• WHAT YOU WILL DO: When the string "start" is part of a line below, that line should be copied.

· · · · ·

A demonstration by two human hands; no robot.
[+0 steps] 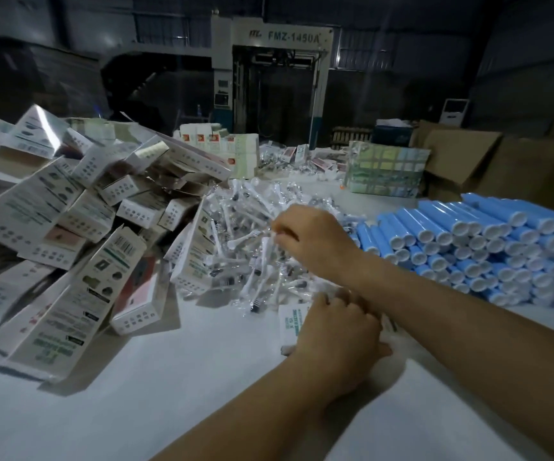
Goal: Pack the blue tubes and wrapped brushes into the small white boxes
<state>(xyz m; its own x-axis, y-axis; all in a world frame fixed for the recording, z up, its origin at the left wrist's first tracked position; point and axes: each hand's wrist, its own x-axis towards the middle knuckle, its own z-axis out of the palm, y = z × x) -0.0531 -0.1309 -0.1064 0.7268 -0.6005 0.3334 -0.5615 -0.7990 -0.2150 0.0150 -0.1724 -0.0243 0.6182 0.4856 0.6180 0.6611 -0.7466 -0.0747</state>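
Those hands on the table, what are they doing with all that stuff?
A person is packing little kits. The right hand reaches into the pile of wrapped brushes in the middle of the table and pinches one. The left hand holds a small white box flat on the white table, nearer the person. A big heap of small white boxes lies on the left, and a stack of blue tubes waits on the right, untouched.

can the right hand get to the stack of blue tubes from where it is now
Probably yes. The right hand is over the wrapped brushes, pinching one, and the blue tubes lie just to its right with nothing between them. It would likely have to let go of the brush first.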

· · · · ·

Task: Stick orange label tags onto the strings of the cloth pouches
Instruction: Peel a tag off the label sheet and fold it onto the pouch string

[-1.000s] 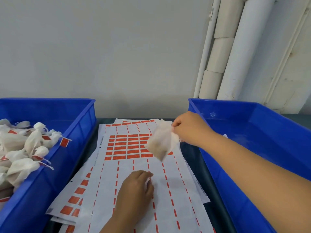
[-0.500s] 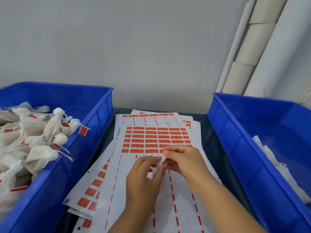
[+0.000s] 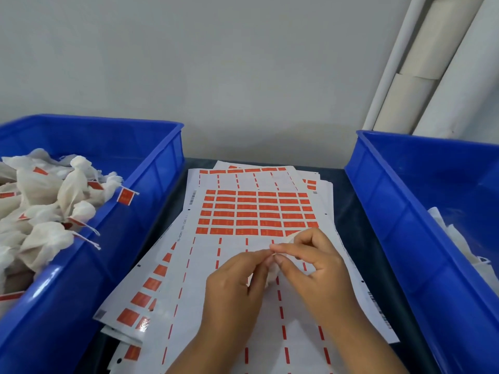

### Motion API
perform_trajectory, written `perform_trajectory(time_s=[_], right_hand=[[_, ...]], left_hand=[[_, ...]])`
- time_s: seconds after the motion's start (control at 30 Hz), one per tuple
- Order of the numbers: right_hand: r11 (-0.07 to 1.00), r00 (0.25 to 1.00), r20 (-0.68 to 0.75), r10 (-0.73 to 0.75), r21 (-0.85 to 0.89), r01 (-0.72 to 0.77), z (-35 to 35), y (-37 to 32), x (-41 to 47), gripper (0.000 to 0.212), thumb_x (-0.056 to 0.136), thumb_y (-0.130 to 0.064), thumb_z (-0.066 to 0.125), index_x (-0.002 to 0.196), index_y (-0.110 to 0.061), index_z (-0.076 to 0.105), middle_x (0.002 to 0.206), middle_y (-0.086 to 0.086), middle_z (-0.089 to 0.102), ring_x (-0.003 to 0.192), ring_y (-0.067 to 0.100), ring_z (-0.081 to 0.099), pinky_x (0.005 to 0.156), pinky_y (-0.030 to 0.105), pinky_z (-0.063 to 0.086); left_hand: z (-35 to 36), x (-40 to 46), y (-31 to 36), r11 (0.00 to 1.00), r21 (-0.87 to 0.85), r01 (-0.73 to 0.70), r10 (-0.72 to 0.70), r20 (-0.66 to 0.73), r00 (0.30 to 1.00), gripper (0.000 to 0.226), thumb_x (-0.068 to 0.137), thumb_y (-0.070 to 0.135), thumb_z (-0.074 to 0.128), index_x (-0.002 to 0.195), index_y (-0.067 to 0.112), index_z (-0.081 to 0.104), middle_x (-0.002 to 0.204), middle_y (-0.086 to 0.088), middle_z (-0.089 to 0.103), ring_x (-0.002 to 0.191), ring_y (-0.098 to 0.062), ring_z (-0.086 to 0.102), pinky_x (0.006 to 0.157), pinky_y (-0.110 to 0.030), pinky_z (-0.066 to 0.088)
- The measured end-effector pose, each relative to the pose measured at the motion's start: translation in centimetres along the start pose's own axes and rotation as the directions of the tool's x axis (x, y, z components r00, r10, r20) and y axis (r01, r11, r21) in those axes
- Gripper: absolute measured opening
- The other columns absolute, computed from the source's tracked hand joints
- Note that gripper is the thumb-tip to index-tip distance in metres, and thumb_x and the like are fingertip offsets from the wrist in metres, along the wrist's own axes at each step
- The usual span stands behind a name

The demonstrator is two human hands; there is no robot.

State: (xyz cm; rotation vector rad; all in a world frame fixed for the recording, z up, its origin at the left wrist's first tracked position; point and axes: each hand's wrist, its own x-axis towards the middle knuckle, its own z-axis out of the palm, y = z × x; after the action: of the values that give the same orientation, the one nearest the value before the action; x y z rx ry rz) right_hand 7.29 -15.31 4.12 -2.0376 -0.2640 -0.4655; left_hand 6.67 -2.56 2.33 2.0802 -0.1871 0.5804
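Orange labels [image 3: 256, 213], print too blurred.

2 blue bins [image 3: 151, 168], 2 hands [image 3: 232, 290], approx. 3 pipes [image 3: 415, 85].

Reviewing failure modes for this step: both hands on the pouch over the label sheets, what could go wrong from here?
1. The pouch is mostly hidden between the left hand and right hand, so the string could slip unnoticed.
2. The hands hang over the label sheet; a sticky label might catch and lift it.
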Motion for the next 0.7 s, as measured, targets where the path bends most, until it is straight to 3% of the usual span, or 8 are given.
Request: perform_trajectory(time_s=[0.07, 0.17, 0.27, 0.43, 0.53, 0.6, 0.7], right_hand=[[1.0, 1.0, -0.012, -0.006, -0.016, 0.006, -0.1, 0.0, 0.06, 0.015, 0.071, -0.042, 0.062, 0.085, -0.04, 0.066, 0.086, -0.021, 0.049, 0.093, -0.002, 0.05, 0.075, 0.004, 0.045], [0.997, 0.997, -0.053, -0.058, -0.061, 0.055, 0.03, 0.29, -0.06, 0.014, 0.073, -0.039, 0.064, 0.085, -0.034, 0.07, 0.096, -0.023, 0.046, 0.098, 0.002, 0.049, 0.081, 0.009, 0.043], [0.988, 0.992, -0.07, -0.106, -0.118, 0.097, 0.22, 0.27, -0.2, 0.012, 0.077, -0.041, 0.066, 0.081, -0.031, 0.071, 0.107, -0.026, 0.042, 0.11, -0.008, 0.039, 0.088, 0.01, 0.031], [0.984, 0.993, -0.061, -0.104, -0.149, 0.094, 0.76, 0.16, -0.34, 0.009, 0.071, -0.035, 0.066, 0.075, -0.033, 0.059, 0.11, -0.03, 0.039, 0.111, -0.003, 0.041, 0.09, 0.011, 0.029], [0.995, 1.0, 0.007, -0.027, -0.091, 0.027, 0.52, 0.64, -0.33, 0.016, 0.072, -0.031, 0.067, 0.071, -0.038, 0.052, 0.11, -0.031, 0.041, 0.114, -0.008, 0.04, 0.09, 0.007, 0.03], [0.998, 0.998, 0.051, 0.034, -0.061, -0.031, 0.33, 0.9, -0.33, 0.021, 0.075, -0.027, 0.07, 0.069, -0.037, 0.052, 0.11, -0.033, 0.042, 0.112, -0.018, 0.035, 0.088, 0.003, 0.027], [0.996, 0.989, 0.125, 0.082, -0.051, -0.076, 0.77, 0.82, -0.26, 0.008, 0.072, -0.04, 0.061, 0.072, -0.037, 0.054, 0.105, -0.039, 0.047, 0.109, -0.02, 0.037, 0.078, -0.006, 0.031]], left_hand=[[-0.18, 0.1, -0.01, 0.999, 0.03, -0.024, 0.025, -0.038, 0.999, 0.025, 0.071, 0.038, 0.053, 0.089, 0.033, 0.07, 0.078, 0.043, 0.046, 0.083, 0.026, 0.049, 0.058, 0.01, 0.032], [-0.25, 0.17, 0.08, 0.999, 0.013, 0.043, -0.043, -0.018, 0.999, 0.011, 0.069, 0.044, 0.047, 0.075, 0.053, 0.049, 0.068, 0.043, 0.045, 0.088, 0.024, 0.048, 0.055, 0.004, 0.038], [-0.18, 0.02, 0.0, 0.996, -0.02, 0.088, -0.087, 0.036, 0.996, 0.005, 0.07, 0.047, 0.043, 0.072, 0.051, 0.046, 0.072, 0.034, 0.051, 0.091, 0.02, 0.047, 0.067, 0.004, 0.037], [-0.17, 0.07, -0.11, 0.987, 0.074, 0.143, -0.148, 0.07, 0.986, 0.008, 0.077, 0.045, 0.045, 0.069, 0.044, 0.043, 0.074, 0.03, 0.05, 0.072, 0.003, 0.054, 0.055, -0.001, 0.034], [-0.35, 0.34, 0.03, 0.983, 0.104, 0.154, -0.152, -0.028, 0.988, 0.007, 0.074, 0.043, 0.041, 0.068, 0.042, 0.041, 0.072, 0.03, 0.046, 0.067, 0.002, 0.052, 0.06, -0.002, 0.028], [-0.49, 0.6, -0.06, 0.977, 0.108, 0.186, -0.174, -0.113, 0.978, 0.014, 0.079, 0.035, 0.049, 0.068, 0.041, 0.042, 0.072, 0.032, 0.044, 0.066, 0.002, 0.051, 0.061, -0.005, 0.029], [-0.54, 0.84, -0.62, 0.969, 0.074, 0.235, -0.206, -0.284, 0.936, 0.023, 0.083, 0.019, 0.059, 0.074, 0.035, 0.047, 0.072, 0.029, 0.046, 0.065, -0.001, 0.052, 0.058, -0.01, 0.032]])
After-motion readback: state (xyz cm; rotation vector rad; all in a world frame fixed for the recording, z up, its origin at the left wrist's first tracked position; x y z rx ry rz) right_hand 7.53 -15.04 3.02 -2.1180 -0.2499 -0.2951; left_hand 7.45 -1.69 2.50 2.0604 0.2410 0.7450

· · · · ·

• EXERCISE ANSWER:
- time_s: seconds after the motion's start (control at 30 Hz), one per tuple
- The measured end-effector pose, each relative to the pose measured at the motion's start: translation in centimetres along the start pose's own axes and rotation as the directions of the tool's x axis (x, y, z components r00, r10, r20) and y axis (r01, r11, r21) in those axes

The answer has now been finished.